Niacin‐mediated Tace activation ameliorates CMT neuropathies with focal hypermyelination

Abstract

Charcot–Marie–Tooth ( CMT ) neuropathies are highly heterogeneous disorders caused by mutations in more than 70 genes, with no available treatment. Thus, it is difficult to envisage a single suitable treatment for all pathogenetic mechanisms. Axonal Neuregulin 1 (Nrg1) type III drives Schwann cell myelination and determines myelin thickness by ErbB2/B3‐ PI 3K–Akt signaling pathway activation. Nrg1 type III is inhibited by the α‐secretase Tace, which negatively regulates PNS myelination.
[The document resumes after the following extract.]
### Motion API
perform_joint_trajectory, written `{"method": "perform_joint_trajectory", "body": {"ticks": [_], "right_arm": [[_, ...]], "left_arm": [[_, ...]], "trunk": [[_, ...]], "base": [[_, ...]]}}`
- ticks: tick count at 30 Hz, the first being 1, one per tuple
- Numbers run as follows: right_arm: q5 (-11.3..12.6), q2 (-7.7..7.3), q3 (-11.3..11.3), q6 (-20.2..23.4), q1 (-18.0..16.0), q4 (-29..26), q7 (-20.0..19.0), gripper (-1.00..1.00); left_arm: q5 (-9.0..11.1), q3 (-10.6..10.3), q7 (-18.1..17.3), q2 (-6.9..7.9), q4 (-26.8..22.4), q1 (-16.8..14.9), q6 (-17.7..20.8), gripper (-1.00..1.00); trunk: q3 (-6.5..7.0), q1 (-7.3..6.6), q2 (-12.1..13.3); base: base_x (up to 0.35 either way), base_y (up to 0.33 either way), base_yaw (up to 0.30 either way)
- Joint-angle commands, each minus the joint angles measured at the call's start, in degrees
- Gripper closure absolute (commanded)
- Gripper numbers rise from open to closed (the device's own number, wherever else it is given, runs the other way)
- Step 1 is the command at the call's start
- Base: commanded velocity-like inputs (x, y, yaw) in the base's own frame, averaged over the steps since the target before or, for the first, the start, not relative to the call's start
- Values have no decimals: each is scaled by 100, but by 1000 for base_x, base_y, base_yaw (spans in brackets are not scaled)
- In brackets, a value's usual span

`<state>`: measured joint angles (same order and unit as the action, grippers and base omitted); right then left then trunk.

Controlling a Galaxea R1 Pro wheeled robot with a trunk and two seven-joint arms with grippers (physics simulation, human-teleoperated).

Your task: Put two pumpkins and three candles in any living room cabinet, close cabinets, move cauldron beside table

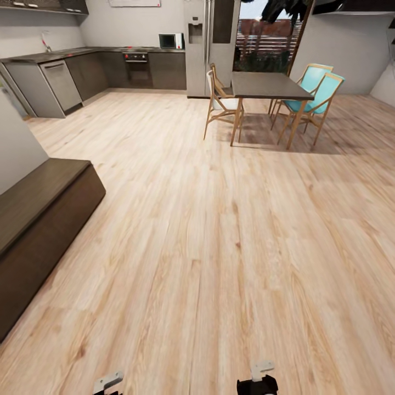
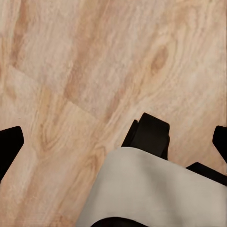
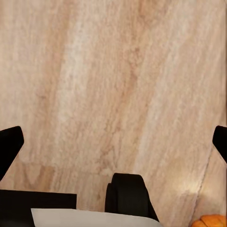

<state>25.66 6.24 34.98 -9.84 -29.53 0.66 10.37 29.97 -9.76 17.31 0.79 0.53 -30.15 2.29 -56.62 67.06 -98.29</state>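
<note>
cabinet (image 1: pixel 38 219) at left, pumpkin (image 3: pixel 210 221) (edge) – tools apart

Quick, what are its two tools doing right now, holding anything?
Left tool: open, fingertips wide apart over bare wood floor, holding nothing.
Right tool: open too, holding nothing; a pumpkin lies on the floor nearby.

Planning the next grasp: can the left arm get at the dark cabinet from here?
Probably not yet. The cabinet sits well ahead and to the left across bare wood floor, while the left gripper hangs open over floor beside the base. Nothing blocks the way; driving closer looks necessary.
</note>
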Motion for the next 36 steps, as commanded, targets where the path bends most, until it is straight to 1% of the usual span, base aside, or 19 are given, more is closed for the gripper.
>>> {"method": "perform_joint_trajectory", "body": {"ticks": [1,16,23,31,36], "right_arm": [[0,0,0,0,0,0,0,-100],[0,-9,0,0,0,4,0,-100],[0,-9,0,0,0,3,0,-100],[0,-9,0,0,0,-3,0,-100],[0,-5,0,0,0,-4,0,-100]], "left_arm": [[0,0,0,0,0,0,0,-100],[0,0,0,0,0,0,0,-100],[0,0,0,0,0,1,0,-100],[0,0,0,0,0,0,0,-100],[0,0,0,0,0,0,0,-100]], "trunk": [[9,0,0],[141,0,0],[171,0,0],[226,0,0],[255,0,0]], "base": [[330,0,0],[330,0,0],[330,0,8],[330,-2,167],[328,-103,234]]}}
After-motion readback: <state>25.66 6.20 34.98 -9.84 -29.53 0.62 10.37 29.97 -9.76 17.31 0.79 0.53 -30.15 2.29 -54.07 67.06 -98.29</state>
We hypothesized that modulation of Nrg1 levels and/or secretase activity may constitute a unifying treatment strategy for CMT neuropathies with focal hypermyelination as it could restore normal levels of myelination. Here we show that in vivo delivery of Niaspan, a FDA ‐approved drug known to enhance TACE activity, efficiently rescues myelination in the Mtmr2 −/− mouse, a model of CMT 4B1 with myelin outfoldings, and in the Pmp22 +/− mouse, which reproduces HNPP (hereditary neuropathy with liability to pressure palsies) with tomacula. Importantly, we also found that Niaspan reduces hypermyelination of Vim (vimentin) −/− mice, characterized by increased Nrg1 type III and Akt activation, thus corroborating the hypothesis that Niaspan treatment downregulates Nrg1 type III signaling. image The α‐secretase TACE negatively regulates Neuregulin 1 (Nrg1) type III , a main driver of Schwann cell myelination. Enhancement of TACE activity with Niaspan/niacin reduces focal hypermyelination in Charcot–Marie–Tooth and HNPP neuropathy mouse models. Downregulation of Nrg1 type III ameliorates hypermyelination in Charcot–Marie–Tooth, HNPP neuropathy and vimentin −/− mouse models. Hypermyelination is reduced by Niaspan/niacin, via enhancement of TACE activity and consequent reduction of Nrg1. TACE is the specific target of niacin in myelin‐forming Schwann cell/ DRG co‐cultures.